- Born: 1980 (age 45–46) Hyderabad, India
- Education: Stain Glass Garden Studio
- Known for: Painting
- Notable work: The Journey of a Butterfly Jaago Sthree
- Spouse(s): Rahul Reddy (div, 2012)
- Children: 1
- Parent(s): Juluri Ramana Rao (father) Jamuna (mother)

= Sravanthi Juluri =

Indian visual artist, painter and actress

Sravanthi Juluri is an Indian visual artist, painter and actress, known for executing vibrantly colored spiritual narrative paintings, and glass art in a modified style; as well as television. She is the daughter of veteran Tollywood actress Jamuna. Sravanthi was trained at Stained Glass Garden Studio and Mountain View academy in Berkeley, California, U.S.

==Personal life==
Sravanthi Juluri was born in Hyderabad, India into the family of veteran Tollywood actress Jamuna.

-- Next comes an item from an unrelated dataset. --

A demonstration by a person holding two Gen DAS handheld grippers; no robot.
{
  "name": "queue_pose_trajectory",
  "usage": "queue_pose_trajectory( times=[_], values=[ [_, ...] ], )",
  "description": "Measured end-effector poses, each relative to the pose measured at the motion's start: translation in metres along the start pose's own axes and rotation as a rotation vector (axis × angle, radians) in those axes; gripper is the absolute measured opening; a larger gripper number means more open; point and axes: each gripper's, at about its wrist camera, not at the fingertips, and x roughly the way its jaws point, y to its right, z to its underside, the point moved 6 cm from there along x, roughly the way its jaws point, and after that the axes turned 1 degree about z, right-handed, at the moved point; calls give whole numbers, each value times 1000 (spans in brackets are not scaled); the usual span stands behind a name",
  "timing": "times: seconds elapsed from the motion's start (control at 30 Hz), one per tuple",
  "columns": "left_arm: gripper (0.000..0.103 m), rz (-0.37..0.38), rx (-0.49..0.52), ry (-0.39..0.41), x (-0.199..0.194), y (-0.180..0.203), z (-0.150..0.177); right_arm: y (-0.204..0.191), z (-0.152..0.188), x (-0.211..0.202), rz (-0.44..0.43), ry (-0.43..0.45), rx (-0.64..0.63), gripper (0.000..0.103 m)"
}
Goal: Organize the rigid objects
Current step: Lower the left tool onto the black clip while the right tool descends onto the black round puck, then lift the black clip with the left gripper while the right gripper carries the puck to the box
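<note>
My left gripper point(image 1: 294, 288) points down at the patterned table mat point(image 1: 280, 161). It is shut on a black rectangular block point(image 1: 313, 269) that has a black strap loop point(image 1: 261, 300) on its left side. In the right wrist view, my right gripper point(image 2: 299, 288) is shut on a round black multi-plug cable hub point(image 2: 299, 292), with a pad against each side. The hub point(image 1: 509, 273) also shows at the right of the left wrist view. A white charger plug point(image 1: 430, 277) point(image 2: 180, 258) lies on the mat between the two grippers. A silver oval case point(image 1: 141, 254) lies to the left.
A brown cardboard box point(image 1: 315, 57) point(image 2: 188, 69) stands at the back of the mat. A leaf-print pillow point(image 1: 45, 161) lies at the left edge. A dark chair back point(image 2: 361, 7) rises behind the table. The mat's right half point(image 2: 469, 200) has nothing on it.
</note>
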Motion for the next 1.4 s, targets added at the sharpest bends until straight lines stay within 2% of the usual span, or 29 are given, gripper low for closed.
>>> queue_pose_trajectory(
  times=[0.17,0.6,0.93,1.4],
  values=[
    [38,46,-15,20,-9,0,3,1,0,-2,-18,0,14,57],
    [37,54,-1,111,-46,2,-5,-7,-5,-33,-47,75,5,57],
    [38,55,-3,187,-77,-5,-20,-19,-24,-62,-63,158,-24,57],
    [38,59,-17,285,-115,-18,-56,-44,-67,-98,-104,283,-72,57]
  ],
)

She did her schooling from NASR, and Intermediate from Villa Marie in Hyderabad. Sravanthi holds Bachelor of Arts from B. R. Ambedkar University. She performed as a child artist in television series “Veera Satrajit”, and “Dr. Mamatha” for Doordarshan. She is married to Rahul Reddy in 2009, the couple have a Son Avish. The couple divorced in 2012.